▶ **What this task involves**: The lines from the one holding "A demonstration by" to the final line of the listing below are to be duplicated exactly, with both ends included and pictures omitted.

▶ **Source material**:
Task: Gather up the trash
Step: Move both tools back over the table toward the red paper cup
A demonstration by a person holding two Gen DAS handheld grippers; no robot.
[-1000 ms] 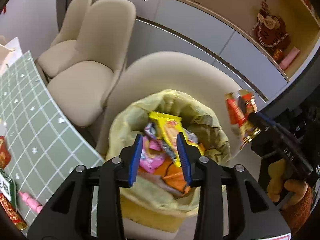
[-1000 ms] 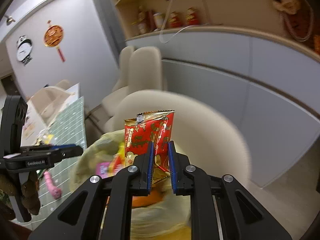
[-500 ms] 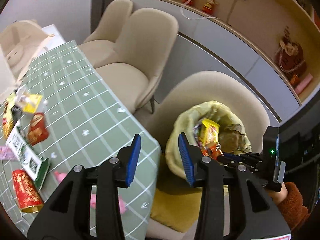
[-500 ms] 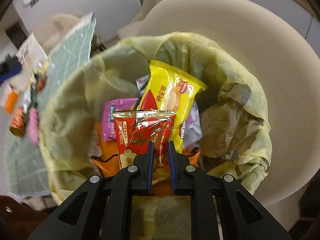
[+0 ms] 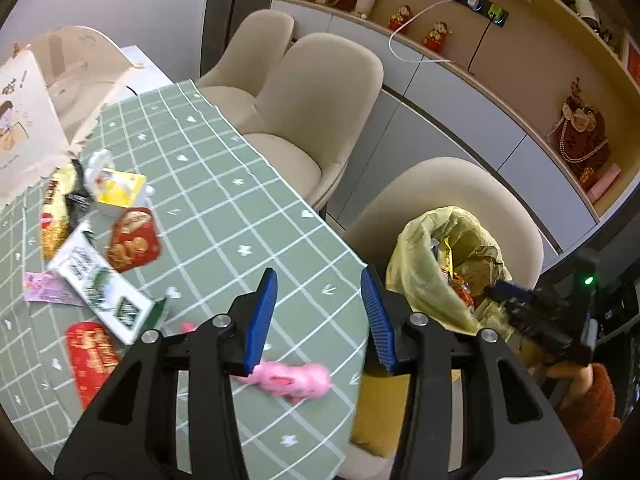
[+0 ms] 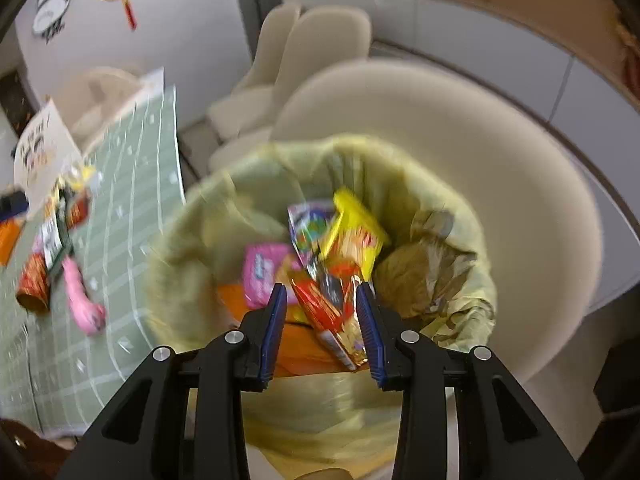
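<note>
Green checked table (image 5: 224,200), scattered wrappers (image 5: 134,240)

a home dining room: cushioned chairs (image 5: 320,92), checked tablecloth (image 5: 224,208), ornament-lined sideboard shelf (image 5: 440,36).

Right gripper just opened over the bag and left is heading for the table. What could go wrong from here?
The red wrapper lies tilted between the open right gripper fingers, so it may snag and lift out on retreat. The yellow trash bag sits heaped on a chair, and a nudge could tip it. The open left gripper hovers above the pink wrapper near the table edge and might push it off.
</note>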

▶ **Output below**:
A demonstration by a person holding two Gen DAS handheld grippers; no robot.
[-1000 ms] 
[-1000 ms] 
[-500 ms] 
[-500 ms] 
[+0 ms] 
[+0 ms] 
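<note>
Green checked table (image 5: 224,200), scattered wrappers (image 5: 134,240)

a home dining room: cushioned chairs (image 5: 320,92), checked tablecloth (image 5: 224,208), ornament-lined sideboard shelf (image 5: 440,36).

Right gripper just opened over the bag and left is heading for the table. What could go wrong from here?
The red wrapper lies tilted between the open right gripper fingers, so it may snag and lift out on retreat. The yellow trash bag sits heaped on a chair, and a nudge could tip it. The open left gripper hovers above the pink wrapper near the table edge and might push it off.
</note>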

No additional answer is expected.